TO DO: The reply should contain every line of the data, repeated exactly, and no pictures.

----

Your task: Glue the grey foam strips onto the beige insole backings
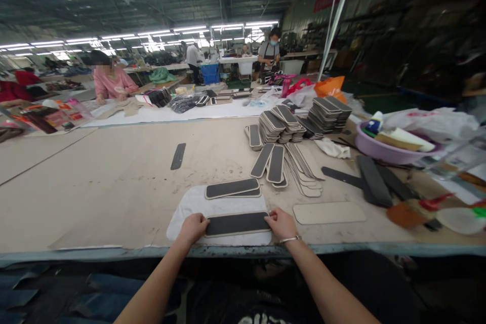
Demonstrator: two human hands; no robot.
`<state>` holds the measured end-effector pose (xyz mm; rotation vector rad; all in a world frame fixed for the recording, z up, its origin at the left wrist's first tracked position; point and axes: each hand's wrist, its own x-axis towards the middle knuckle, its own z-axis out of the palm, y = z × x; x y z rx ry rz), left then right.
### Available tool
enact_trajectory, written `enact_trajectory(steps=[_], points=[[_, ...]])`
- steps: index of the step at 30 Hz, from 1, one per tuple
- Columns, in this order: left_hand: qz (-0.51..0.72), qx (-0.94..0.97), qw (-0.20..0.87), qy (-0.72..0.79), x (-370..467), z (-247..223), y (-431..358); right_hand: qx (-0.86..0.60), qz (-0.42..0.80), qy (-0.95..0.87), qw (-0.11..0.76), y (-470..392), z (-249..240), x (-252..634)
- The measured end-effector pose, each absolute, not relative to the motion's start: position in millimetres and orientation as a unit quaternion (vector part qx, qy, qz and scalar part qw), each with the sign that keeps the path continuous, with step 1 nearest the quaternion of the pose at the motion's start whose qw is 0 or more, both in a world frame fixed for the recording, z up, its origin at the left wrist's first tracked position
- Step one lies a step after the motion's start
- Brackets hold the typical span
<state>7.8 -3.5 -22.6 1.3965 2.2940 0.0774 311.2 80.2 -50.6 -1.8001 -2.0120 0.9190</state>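
Between my hands lies a long dark panel with a beige border (237, 224), flat over a white sheet (182, 215) near the table's front edge. My left hand (195, 228) pinches its left end, and my right hand (281, 223) pinches its right end; a bracelet circles that wrist. Just beyond, two similar dark panels (232, 189) overlap on the sheet. To the right of my right hand rests a plain beige panel (329, 213). Farther back are loose bordered panels (275, 164) and a fan of beige pieces (304, 169).
Stacks of panels (281, 124) stand at the back right, beside a purple basin (398, 149) of supplies. A dark flat tool (372, 179) and an orange-brown container (406, 214) lie at right. One small dark strip (178, 156) lies left of centre. A person in pink (114, 81) works across the table.
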Motion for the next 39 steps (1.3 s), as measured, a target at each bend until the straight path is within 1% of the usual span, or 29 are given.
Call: enact_trajectory(steps=[7,17,22,31,39], points=[[0.013,0.524,0.232,0.819,5.2,-24.0,3.3,-0.621,0.319,-0.7,0.147,78.4,-47.5,309.6],[0.024,0.502,0.271,0.821,4.4,-24.6,5.6,-0.623,0.309,-0.708,0.123,80.3,-46.6,307.9],[0.056,0.487,0.28,0.825,4.8,-25.4,4.7,-0.618,0.31,-0.713,0.118,81.1,-47.7,309.0],[0.165,0.494,0.296,0.8,-1.7,-29.1,-20.0,-0.612,0.31,-0.717,0.123,81.7,-53.1,311.1],[0.188,0.503,0.271,0.799,-1.8,-41.5,-19.9,-0.604,0.307,-0.724,0.126,79.4,-50.5,310.5]])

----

TASK RESULT:
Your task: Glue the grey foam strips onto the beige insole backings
Demonstrator: two human hands; no robot.
`<state>` holds the measured end-effector pose (xyz mm; rotation vector rad; all in a world frame fixed for the recording, z up, its origin at the left wrist's first tracked position; point and axes: each hand's wrist, its own x-axis towards the middle knuckle, its own z-axis out of the palm, y = z × x; x y z rx ry rz), left then right.
### Available tool
enact_trajectory, written `enact_trajectory(steps=[_], points=[[_, ...]])`
- steps: index of the step at 30 Hz, from 1, one per tuple
- Columns, in this order: left_hand: qz (-0.51..0.72), qx (-0.94..0.97), qw (-0.20..0.87), qy (-0.72..0.79), x (-370..467), z (-247..223), y (-431..358); right_hand: qx (-0.86..0.60), qz (-0.42..0.80), qy (-0.95..0.87), qw (-0.11..0.76), y (-470..392), z (-249..240), x (-252..634)
- The measured end-effector pose, each absolute, not relative to the motion's start: position in millimetres and orientation as a unit quaternion (vector part qx, qy, qz and scalar part qw), each with the sign that keeps the path continuous, with step 1 nearest the quaternion of the pose at the motion's start whose qw is 0 or more, both in a world frame fixed for the recording, z up, its origin at the left wrist's first tracked position
- Step one lies a step after the motion's start
- Brackets hold the typical span
<state>7.8 -3.5 -22.6 1.3965 2.2940 0.0774 311.2 80.2 -50.6 -1.8001 -2.0120 0.9190</state>
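Between my hands lies a long dark panel with a beige border (237, 224), flat over a white sheet (182, 215) near the table's front edge. My left hand (195, 228) pinches its left end, and my right hand (281, 223) pinches its right end; a bracelet circles that wrist. Just beyond, two similar dark panels (232, 189) overlap on the sheet. To the right of my right hand rests a plain beige panel (329, 213). Farther back are loose bordered panels (275, 164) and a fan of beige pieces (304, 169).
Stacks of panels (281, 124) stand at the back right, beside a purple basin (398, 149) of supplies. A dark flat tool (372, 179) and an orange-brown container (406, 214) lie at right. One small dark strip (178, 156) lies left of centre. A person in pink (114, 81) works across the table.
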Motion for the next 39 steps (1.3 s), as measured, a target at each bend until the straight path is within 1% of the usual span, or 29 are given.
Call: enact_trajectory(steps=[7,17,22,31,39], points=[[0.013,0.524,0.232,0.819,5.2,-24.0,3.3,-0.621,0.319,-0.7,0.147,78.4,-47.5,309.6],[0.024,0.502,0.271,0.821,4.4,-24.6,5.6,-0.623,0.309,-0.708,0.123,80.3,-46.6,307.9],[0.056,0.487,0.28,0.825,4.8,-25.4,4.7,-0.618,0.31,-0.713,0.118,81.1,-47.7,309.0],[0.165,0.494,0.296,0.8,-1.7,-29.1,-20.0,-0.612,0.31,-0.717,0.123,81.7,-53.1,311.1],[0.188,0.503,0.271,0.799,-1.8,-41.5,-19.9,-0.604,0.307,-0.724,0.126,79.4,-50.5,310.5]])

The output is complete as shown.